So, when you come to get a PhD what do you spend most of your time doing? You spend it getting acculturated. Everyone talks about this, but they keep it vague because if you look at it too hard it’s easy to get really cynical. The place it comes out the nicest (and most presentably) is in group meetings when people discuss papers: a first year will ask a question that makes perfect sense if you believe papers at face value, but no one would even think to ask if they knew how the sausage is mad. For example, a first year might ask “Why didn’t they try method X on problem Y?” but everyone knows that all the benchmarks for Y are defunct and don’t really test Y, so the authors had to write their way around this issue.
The process of acculturation to academia is the process of learning how to see and use the intellectual fascia that hold a community together. What are all the different properties that are assumed about all the different objects? And what about their different relationships? What do people mean when they say certain kinds of things about them? What are places where people have a different “tint” to their statements about different sets of things and how can you compensate for that “tint”?
The process of acculturation never stops, either. One of the reasons it is impossible to write good textbooks that are up to date with modern practice, is that modern practice is just a bunch of fashionable methods and problems without hindsight to tell you what stuck. Most textbooks are mostly justifying what stuck under a narrativization that feels satisfying. If you tried actually thinking about a method of doing history in any kind of verifiable way for these fields, you would look at the papers published around the times that the textbooks are talking about and feel very, very uncomfortable. People who do look at the history of disciplines are aware of how messy it is, but for most of them they are rewarded—both intrinsically and extrinsically—to come up with their own pet theory, one that can be compressed down to an elevator pitch.
Even though people stop seeing some of the basic levels of this intellectual fascia, all serious researchers are aware of the layers that are still gooey enough to be subject to change. Most of us are gossiping about it, griping out this paper’s influence, or wondering whether X will take off to our colleagues. This is not idle chit-chat—this is the internal network of citations and relevance. In my subfield, papers are published extremely often. There are 2 top tier conferences a year in my subfield, plenty of highly regarded related conferences and second-tier conferences to go to in a pinch, but even this cannot keep up with our output. The main place people put their work first is Arxiv. When I first came to grad school, I would try to read the abstract of every paper that was posted on Arxiv in my subfield that day—giving a quick skim and putting aside anything that looked interesting.

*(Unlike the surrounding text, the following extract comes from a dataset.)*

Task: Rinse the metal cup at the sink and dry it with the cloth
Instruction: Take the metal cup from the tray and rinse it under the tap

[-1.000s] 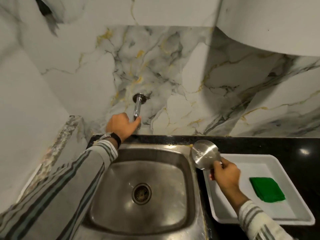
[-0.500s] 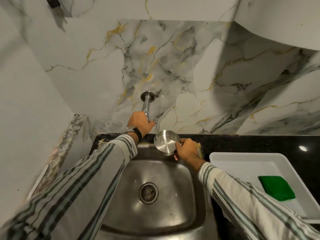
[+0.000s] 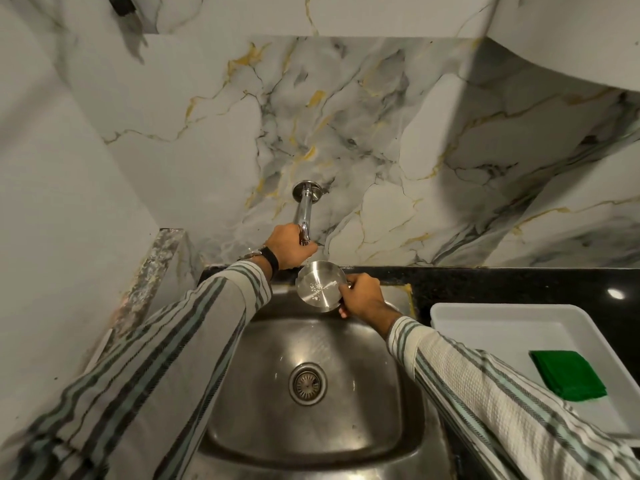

It would generally take me around an hour, but it was a great help in understanding the space. Today this would easily fill up my work day, and probably push me to find time in the evening for more.
So how do people manage understanding the space of the field in practice? There are specially designed tools, like Arxiv Sanity Preserver, which do get a decent amount of traffic. But in practice the answer is social—the first line of reconnaissance is Academic Twitter, with the hope that really important things will bubble up as your colleagues discover them and post about them.
But all the truly public spaces like these are just lettuce on your hamburger—they don’t give you even one of the five to nine servings of papers and github repositories per day that the USDA (United States Department of Academia) recommends. Instead you have your lab meetings, where people present papers that maybe are only a few weeks behind, but perhaps the senior students and professors will name drop the good stuff that’s just coming out. Then you have your slack channels—hopefully you’re part of a few good ones where people will link drop Arxiv papers they just happened to see mentioned in some search result or by a friend of theirs. This might get you up to three servings of contemporary knowledge, but the real line is direct people.
If you are trying to “keep in the know” then you talk to people and you talk to people a lot. Talking to people who know people who know people who know a paper just came out is how people know about papers. But knowing about papers isn’t enough: it’s the changing configuration of the fascia that matter. When you have a good relationship with someone in academia, you begin to talk about what does and doesn’t work “in practice”—i.e. who was really lying about what, and even more important who knows they’re lying and how much they know they’re lying, because not everyone is equally good at understanding what’s really going on. A lot of the laundering of false information is just a little bit of motivated reasoning by someone who would have to accept some crucial facts about the current situation of the field to even begin doing the kind of verification required to get more reliable results.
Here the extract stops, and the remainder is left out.